Jeffrey Roland | Special to BIZ. Magazine
Everyone wants college students to return in person for the fall semester. How do we make that happen safely?
The surest way would be with mandated vaccination against COVID-19. This is why the American College Health Association has formally recommended COVID-19 vaccinations for students. This is why 540 colleges around the country, many of them public, have already mandated vaccination for students returning in person for Fall 2021. This is why, on June 18, the LSU Board of Supervisors—prompted by similar, separate actions by LSU, Baton Rouge faculty and students—voted to mandate COVID-19 vaccinations for students attending the universities’ various campuses.
This mandate, however, will not go into effect without at least one of the existing vaccines receiving full FDA approval. With fewer than one in three college-aged adults fully vaccinated in Louisiana, returning in person to Louisiana colleges this August will require serious mitigation measures against the spread of the COVID-19 virus (SARS-CoV-2) and its rapidly evolving variants.
We know much more now about the science of transmitting the COVID-19 virus than we did in the summer of 2020. Infection with the COVID-19 virus is a function of level (how much) and time (how long) of exposure to the virus. With in-person instruction, time of exposure is time spent in the classroom for a given instructional period: one to three hours.
The greatest exposure risk indoors comes from aerosolized virus. This makes mitigation in classes a matter of minimizing the amount of aerosolized virus (viral load) in the classroom.
Aerosols behave a lot like smoke. They linger in the air, can travel long distances in a room, and in sufficient concentration can have effects for hours after their source has left. Minimizing the viral load in an enclosed space is much like trying to keep a room free of smoke. To accomplish this, with smoke or aerosolized virus, the available tools are ventilation and filtration.
The most important factor in minimizing viral load is proper masking. Air changes per hour (ACH) run a close second.
An ACH rating of 4 for an HVAC system means that the air in areas serviced by that system is completely replaced with fresh air every fifteen minutes (i.e., four times an hour). An ACH rating of 4 is minimum safe for a typical classroom to remove aerosolized COVID-19 virus.

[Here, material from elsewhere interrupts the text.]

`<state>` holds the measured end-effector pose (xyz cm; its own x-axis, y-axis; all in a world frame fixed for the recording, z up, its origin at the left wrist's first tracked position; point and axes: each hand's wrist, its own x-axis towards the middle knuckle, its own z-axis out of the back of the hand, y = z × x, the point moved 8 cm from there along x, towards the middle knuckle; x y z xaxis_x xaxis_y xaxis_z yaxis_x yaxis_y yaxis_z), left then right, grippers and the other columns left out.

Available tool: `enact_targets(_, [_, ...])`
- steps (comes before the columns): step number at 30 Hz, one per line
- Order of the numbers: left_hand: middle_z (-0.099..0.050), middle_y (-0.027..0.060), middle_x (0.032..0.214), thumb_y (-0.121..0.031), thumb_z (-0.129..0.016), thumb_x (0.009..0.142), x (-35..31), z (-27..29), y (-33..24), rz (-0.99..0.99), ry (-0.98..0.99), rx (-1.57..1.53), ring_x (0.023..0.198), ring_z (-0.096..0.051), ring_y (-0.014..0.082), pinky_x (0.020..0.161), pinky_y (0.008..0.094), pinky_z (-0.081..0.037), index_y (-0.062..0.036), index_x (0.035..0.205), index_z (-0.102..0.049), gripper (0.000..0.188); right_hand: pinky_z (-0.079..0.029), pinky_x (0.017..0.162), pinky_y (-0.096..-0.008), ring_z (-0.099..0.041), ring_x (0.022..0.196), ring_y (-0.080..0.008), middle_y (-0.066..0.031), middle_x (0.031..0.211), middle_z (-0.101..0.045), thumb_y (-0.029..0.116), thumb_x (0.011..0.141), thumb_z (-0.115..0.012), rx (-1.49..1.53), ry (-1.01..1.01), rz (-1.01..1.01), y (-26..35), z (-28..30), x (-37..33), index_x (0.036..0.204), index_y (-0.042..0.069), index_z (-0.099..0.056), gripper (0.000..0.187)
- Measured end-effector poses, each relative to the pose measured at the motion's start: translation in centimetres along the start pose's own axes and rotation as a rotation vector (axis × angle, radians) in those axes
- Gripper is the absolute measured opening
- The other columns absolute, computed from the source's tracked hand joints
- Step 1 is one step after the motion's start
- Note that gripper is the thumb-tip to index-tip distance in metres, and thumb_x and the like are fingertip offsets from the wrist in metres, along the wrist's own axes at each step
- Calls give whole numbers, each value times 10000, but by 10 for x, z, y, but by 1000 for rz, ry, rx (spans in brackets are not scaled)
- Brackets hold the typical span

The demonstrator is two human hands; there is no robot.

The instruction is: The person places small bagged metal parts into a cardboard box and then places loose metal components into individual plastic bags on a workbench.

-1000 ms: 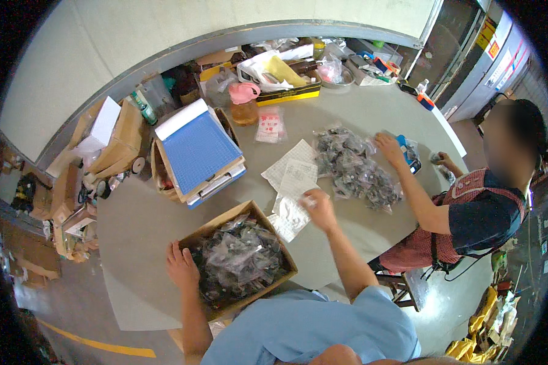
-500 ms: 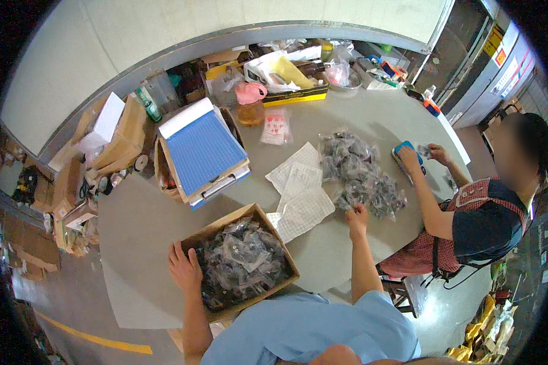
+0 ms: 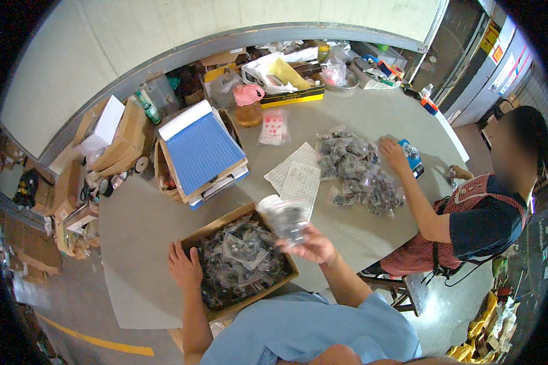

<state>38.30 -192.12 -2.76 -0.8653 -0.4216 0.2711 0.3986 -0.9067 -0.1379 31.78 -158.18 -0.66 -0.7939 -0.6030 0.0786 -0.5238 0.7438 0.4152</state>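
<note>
My left hand grips the left wall of an open cardboard box, thumb toward the inside. Small clear plastic bags of dark parts fill the box. Over the box's right rim, my right hand holds up a clear zip bag with dark contents, slightly blurred. A pile of similar bags lies farther right on the table. Beyond it, a co-worker's hand rests between the pile and a blue device; that person's other hand is partly blurred near the table edge.
Written sheets lie between box and pile. A clipboard stack with a blue grid sheet stands at back left. Behind are a pink-lidded jar, a red-printed bag and a yellow-black carton. A co-worker sits at right.
My right hand has lifted a bag off the pile and brought it left to the box. The co-worker's nearer hand has moved off the blue device toward the pile. My left hand stays put.
</note>
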Motion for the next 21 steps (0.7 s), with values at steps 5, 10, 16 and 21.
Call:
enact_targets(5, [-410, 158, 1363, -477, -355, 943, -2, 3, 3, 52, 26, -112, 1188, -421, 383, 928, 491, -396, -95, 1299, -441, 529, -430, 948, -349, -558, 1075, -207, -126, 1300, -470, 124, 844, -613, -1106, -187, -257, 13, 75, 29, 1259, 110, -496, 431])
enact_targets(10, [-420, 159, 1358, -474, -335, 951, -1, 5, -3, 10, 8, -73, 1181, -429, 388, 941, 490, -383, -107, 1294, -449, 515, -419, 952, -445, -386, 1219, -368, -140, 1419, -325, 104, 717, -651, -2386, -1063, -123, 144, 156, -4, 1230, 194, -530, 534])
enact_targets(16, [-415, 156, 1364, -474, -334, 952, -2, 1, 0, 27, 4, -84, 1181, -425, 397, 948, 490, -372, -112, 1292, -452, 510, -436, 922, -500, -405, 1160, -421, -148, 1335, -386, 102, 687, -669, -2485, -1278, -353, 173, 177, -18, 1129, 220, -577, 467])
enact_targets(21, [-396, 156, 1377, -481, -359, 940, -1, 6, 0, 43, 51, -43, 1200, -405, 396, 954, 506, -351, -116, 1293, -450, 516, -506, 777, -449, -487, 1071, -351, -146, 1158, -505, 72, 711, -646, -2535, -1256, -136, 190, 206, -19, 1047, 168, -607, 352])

For that reason, we must ensure that HVAC systems on every college campus in Louisiana have ACH ratings of at least 4. Given the age of campus infrastructure in Louisiana, it’s unlikely that our current HVAC systems do.
HVAC systems not meeting this minimum-safe ACH rating can be helped by exhaust fans, internal filtration with a MERV rating of 13+, and portable HEPA filtration units. But to ensure effectiveness, installation of these remedies must be overseen by a certified environmental engineer specializing in air quality, not already overburdened campus facilities managers.
Why worry about infections by the COVID-19 virus among college students? There are at least three reasons.
First, infections in any population enable the virus to mutate into variants that threaten the vaccinated and unvaccinated alike. Second, the delta variant, which is expected to be dominant in the United States soon, presents a significant threat even to college-aged people. Third, the delta variant is 50% more transmissible than earlier variants.
Any outbreak in a student population would almost certainly force a repeat of Spring 2020, an abrupt and disruptive transition to remote instruction.
These outcomes are avoidable, but only if we implement appropriate mitigation measures now. August will be too late for our students’ health and education.
Jeffrey Roland is an Associate Professor of Philosophy at Louisiana State University, Baton Rouge.